----- RECORD SET -----

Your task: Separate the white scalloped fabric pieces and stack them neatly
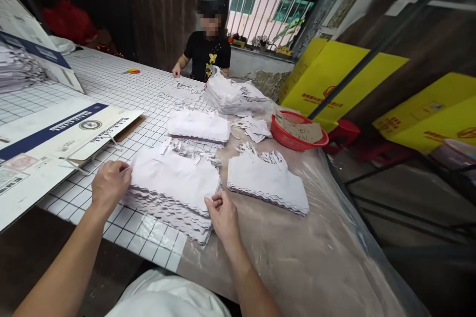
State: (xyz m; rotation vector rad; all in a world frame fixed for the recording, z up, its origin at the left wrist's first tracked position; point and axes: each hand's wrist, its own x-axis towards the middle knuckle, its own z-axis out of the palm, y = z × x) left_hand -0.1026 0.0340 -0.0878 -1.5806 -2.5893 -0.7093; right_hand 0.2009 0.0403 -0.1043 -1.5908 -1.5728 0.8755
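One table point(267, 252) is spread beneath the left hand point(110, 181) and the right hand point(225, 215). Two yellow boxes point(357, 72) are seen well beyond the right hand, to its right. One co-worker point(199, 54) is seen across the table, ahead of both hands. One white cardboard panel point(67, 131) is placed beside the left hand. Four stacks of white pieces are counted: far stack point(234, 96) ahead of the right hand, near stack point(174, 183) between the hands, side stack point(266, 183) right of the right hand, middle stack point(199, 126) ahead, between them. The near stack's left edge is pinched by the left hand's fingers, its right corner by the right's. One red basket point(290, 141) is set beyond the side stack. One pair of scissors point(133, 71) is placed far ahead of the left hand.
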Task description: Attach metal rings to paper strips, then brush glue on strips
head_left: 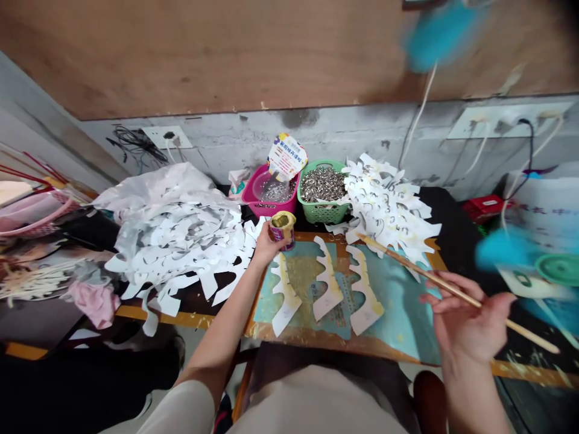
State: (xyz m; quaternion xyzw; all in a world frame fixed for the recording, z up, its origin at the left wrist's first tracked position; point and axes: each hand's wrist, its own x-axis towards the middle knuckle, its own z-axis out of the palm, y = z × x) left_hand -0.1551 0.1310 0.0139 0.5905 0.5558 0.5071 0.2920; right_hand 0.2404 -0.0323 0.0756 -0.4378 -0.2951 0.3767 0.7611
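Note:
My left hand is closed around a small open can with a purple label, its rim crusted with yellowish paste. In my right hand, a long thin wooden stick lies between thumb and fingers, its far end pointing toward the pile of white cutouts. Three curved white cutouts with notched edges lie side by side on the blue-green work surface: a left cutout, a middle cutout and a right cutout. Yellow smears show on them.
Behind stand a pink basket and a green basket with small shiny metal pieces. White cutouts with metal pieces are heaped at right; a larger pile of cutouts lies left. Blurred blue shapes and cords hang at right.

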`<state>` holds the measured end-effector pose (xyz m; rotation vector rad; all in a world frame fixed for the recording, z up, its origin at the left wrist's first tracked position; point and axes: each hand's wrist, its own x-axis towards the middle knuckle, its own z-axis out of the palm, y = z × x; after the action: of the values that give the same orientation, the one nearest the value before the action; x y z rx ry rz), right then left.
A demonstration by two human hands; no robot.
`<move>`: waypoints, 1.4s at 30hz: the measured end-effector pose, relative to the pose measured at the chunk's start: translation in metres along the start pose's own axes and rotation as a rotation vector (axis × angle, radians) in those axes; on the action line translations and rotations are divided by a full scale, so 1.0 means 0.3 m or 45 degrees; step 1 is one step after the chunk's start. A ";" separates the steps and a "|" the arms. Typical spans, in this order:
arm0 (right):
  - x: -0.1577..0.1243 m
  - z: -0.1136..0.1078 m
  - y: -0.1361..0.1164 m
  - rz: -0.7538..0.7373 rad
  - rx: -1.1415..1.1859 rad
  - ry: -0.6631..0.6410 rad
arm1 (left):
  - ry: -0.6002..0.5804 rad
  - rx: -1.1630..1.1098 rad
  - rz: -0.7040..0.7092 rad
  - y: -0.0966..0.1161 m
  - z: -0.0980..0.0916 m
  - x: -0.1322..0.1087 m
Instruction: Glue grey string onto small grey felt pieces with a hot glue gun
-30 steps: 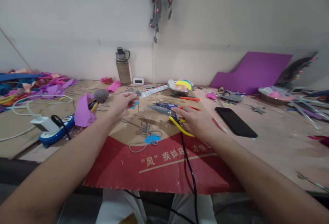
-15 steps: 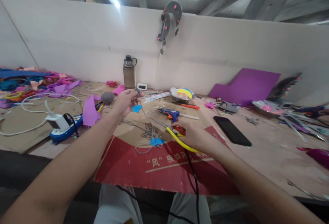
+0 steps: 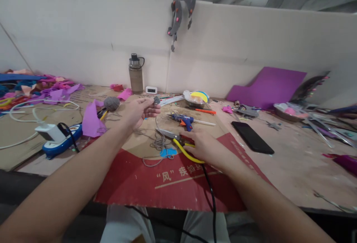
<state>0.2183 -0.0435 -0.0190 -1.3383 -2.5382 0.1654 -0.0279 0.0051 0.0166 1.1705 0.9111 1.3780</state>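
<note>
My left hand is raised over the cardboard sheet, fingers pinched on a small grey felt piece from which a thin grey string hangs toward a tangle of grey string. My right hand lies low on the cardboard, closed over scissors with yellow and red handles; the metal blades point left past my fingers. A blue felt scrap lies beside the string tangle. A blue glue gun rests just beyond my right hand.
A black phone lies to the right. A brown water bottle and small white clock stand by the wall. A grey yarn ball, purple felt, a charger and blue power strip sit left. Black cord runs toward me.
My right hand has closed on the scissors and drawn them toward me, off the glue gun. My left hand has kept hold of the grey piece and shifted slightly right.
</note>
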 end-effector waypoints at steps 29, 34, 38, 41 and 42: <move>0.246 0.029 -0.083 0.231 1.798 0.354 | -0.250 0.289 -0.158 -0.050 0.070 -0.048; 0.237 0.021 -0.079 0.285 1.772 0.418 | -0.200 0.361 -0.117 -0.045 0.070 -0.045; 0.237 0.028 -0.082 0.185 1.433 0.441 | -0.265 0.526 -0.072 -0.046 0.071 -0.045; 0.242 0.030 -0.080 0.226 1.473 0.476 | -0.299 0.527 -0.083 -0.055 0.064 -0.040; 0.243 0.029 -0.079 0.261 1.581 0.469 | -0.311 0.480 -0.115 -0.058 0.061 -0.038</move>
<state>0.1579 0.0034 -0.0088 -0.9171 -1.4265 1.1626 -0.0064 -0.0050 0.0023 1.5236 1.0593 0.9878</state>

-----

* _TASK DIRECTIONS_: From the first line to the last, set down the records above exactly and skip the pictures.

* _EXERCISE OUTPUT_:
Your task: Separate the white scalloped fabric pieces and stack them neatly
State: (xyz m; rotation vector rad; all in a world frame fixed for the recording, z up, its origin at the left wrist's first tracked position; point and axes: each hand's wrist, its own x-axis towards the middle knuckle, its own z-axis out of the palm, y = z × x) left_hand -0.1026 0.0340 -0.0878 -1.5806 -2.5893 -0.7093; right_hand 0.2009 0.0403 -0.1043 -1.5908 -1.5728 0.8755
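One table point(267, 252) is spread beneath the left hand point(110, 181) and the right hand point(225, 215). Two yellow boxes point(357, 72) are seen well beyond the right hand, to its right. One co-worker point(199, 54) is seen across the table, ahead of both hands. One white cardboard panel point(67, 131) is placed beside the left hand. Four stacks of white pieces are counted: far stack point(234, 96) ahead of the right hand, near stack point(174, 183) between the hands, side stack point(266, 183) right of the right hand, middle stack point(199, 126) ahead, between them. The near stack's left edge is pinched by the left hand's fingers, its right corner by the right's. One red basket point(290, 141) is set beyond the side stack. One pair of scissors point(133, 71) is placed far ahead of the left hand.
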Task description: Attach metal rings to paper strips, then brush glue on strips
head_left: 
State: (xyz m; quaternion xyzw; all in a world frame fixed for the recording, z up, its origin at the left wrist's first tracked position; point and axes: each hand's wrist, its own x-axis towards the middle knuckle, its own z-axis out of the palm, y = z × x) left_hand -0.1551 0.1310 0.0139 0.5905 0.5558 0.5071 0.2920; right_hand 0.2404 -0.0323 0.0756 -0.4378 -0.2951 0.3767 0.7611
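Note:
My left hand is closed around a small open can with a purple label, its rim crusted with yellowish paste. In my right hand, a long thin wooden stick lies between thumb and fingers, its far end pointing toward the pile of white cutouts. Three curved white cutouts with notched edges lie side by side on the blue-green work surface: a left cutout, a middle cutout and a right cutout. Yellow smears show on them.
Behind stand a pink basket and a green basket with small shiny metal pieces. White cutouts with metal pieces are heaped at right; a larger pile of cutouts lies left. Blurred blue shapes and cords hang at right.
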
`<state>` holds the measured end-effector pose (xyz m; rotation vector rad; all in a world frame fixed for the recording, z up, its origin at the left wrist's first tracked position; point and axes: each hand's wrist, its own x-axis towards the middle knuckle, its own z-axis out of the palm, y = z × x; after the action: of the values that give the same orientation, the one nearest the value before the action; x y z rx ry rz), right then left.
A demonstration by two human hands; no robot.
`<move>`: waypoints, 1.4s at 30hz: the measured end-effector pose, relative to the pose measured at the chunk's start: translation in metres along the start pose's own axes and rotation as a rotation vector (axis × angle, radians) in those axes; on the action line translations and rotations are divided by a full scale, so 1.0 means 0.3 m or 45 degrees; step 1 is one step after the chunk's start. A ";" separates the steps and a "|" the arms. Typical spans, in this order:
arm0 (right):
  - x: -0.1577..0.1243 m
  - z: -0.1136..0.1078 m
  - y: -0.1361..0.1164 m
  - rz: -0.7538..0.7373 rad
  - rx: -1.1415..1.1859 rad
  - ry: -0.6631..0.6410 rad
arm1 (left):
  - ry: -0.6002..0.5804 rad
  - rx: -1.1630..1.1098 rad
  - rz: -0.7040..0.7092 rad
  - y: -0.0966..0.1161 m
  - z: -0.0980..0.0916 m
  - x: -0.1322..0.1087 m
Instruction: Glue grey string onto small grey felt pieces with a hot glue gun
-30 steps: 
-15 steps: 
+0 steps: 
<state>0.2183 -0.0435 -0.0190 -1.3383 -2.5382 0.1654 -0.0279 0.0051 0.0166 1.1705 0.9111 1.3780</state>
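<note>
My left hand is raised over the cardboard sheet, fingers pinched on a small grey felt piece from which a thin grey string hangs toward a tangle of grey string. My right hand lies low on the cardboard, closed over scissors with yellow and red handles; the metal blades point left past my fingers. A blue felt scrap lies beside the string tangle. A blue glue gun rests just beyond my right hand.
A black phone lies to the right. A brown water bottle and small white clock stand by the wall. A grey yarn ball, purple felt, a charger and blue power strip sit left. Black cord runs toward me.
My right hand has closed on the scissors and drawn them toward me, off the glue gun. My left hand has kept hold of the grey piece and shifted slightly right.
</note>
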 end-effector waypoints at steps 29, 34, 38, 41 and 42: <move>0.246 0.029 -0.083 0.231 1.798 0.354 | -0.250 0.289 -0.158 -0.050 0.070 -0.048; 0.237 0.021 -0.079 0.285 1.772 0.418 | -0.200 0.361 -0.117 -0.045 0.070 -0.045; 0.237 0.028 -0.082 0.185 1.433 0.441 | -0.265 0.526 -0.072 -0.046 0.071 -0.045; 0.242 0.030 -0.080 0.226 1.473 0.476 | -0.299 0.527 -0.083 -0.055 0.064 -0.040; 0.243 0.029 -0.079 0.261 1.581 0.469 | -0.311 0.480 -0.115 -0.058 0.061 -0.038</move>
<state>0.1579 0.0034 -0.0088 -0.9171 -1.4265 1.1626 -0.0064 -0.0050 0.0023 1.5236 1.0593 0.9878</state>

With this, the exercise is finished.